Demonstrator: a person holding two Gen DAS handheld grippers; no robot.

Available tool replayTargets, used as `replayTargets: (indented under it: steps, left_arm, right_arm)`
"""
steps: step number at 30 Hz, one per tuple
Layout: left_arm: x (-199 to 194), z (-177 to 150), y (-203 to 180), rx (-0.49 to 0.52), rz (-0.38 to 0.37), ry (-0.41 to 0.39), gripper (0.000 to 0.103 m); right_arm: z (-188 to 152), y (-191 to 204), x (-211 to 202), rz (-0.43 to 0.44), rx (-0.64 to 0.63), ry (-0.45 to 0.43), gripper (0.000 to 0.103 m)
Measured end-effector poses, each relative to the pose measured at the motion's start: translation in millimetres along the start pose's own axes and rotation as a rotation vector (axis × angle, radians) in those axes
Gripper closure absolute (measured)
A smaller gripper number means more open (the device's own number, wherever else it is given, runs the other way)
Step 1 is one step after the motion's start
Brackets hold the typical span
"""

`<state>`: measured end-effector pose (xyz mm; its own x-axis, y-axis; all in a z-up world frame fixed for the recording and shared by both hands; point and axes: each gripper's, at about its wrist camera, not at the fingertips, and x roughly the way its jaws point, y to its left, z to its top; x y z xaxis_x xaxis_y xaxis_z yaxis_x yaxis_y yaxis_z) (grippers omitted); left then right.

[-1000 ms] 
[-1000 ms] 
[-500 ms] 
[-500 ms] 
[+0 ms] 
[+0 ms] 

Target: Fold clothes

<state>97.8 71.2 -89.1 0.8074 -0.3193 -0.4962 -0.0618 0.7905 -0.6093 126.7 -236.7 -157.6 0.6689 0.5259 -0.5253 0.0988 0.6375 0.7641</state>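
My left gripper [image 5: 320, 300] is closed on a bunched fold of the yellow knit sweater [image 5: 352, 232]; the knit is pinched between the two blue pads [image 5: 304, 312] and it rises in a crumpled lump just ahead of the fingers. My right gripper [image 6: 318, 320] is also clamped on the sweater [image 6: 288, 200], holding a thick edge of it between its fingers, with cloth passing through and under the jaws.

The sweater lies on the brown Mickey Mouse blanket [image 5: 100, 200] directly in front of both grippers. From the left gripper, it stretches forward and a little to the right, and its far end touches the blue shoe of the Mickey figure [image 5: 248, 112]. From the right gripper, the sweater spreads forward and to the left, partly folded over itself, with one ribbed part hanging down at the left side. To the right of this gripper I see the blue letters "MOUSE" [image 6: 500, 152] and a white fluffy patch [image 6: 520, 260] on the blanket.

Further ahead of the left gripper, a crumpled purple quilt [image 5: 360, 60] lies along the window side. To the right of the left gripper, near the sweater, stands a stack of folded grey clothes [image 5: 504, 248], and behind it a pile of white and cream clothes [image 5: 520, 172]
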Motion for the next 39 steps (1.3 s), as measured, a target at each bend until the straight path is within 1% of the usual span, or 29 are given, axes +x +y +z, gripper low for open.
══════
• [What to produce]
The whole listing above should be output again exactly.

• [Exercise output]
Demonstrator: a person holding two Gen DAS handheld grippers; no robot.

Available tool replayTargets, used as `replayTargets: (indented under it: steps, left_arm, right_arm)`
"""
steps: step number at 30 Hz, one per tuple
Layout: left_arm: x (-199 to 194), z (-177 to 150), y (-203 to 180), rx (-0.49 to 0.52), rz (-0.38 to 0.37), ry (-0.41 to 0.39), gripper (0.000 to 0.103 m); right_arm: z (-188 to 152), y (-191 to 204), x (-211 to 202), rz (-0.43 to 0.44), rx (-0.64 to 0.63), ry (-0.45 to 0.43), gripper (0.000 to 0.103 m)
Measured end-effector poses, each relative to the pose measured at the motion's start: translation in millimetres along the start pose's own axes and rotation as a rotation vector (axis × angle, radians) in those axes
Gripper closure absolute (measured)
A smaller gripper number means more open (the device's own number, wherever else it is given, runs the other way)
Step 1 is one step after the motion's start
Brackets hold the typical span
"""

`<state>`: measured end-effector pose (xyz mm; its own x-axis, y-axis; all in a z-up world frame fixed for the recording and shared by both hands; point and axes: each gripper's, at about its wrist camera, not at the fingertips, and x roughly the way its jaws point, y to its left, z to its top; x y z xaxis_x xaxis_y xaxis_z yaxis_x yaxis_y yaxis_z) (grippers omitted); left then right.

[-1000 ms] 
[-1000 ms] 
[-500 ms] 
[-500 ms] 
[+0 ms] 
[+0 ms] 

Target: Fold clothes

<state>97.8 71.2 -89.1 0.8074 -0.3193 -0.4962 -0.0618 0.7905 -0.6093 126.7 -236.7 -157.6 0.6689 0.5259 -0.5253 0.0988 0.6375 0.7641</state>
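My left gripper [image 5: 320, 300] is closed on a bunched fold of the yellow knit sweater [image 5: 352, 232]; the knit is pinched between the two blue pads [image 5: 304, 312] and it rises in a crumpled lump just ahead of the fingers. My right gripper [image 6: 318, 320] is also clamped on the sweater [image 6: 288, 200], holding a thick edge of it between its fingers, with cloth passing through and under the jaws.

The sweater lies on the brown Mickey Mouse blanket [image 5: 100, 200] directly in front of both grippers. From the left gripper, it stretches forward and a little to the right, and its far end touches the blue shoe of the Mickey figure [image 5: 248, 112]. From the right gripper, the sweater spreads forward and to the left, partly folded over itself, with one ribbed part hanging down at the left side. To the right of this gripper I see the blue letters "MOUSE" [image 6: 500, 152] and a white fluffy patch [image 6: 520, 260] on the blanket.

Further ahead of the left gripper, a crumpled purple quilt [image 5: 360, 60] lies along the window side. To the right of the left gripper, near the sweater, stands a stack of folded grey clothes [image 5: 504, 248], and behind it a pile of white and cream clothes [image 5: 520, 172]
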Motion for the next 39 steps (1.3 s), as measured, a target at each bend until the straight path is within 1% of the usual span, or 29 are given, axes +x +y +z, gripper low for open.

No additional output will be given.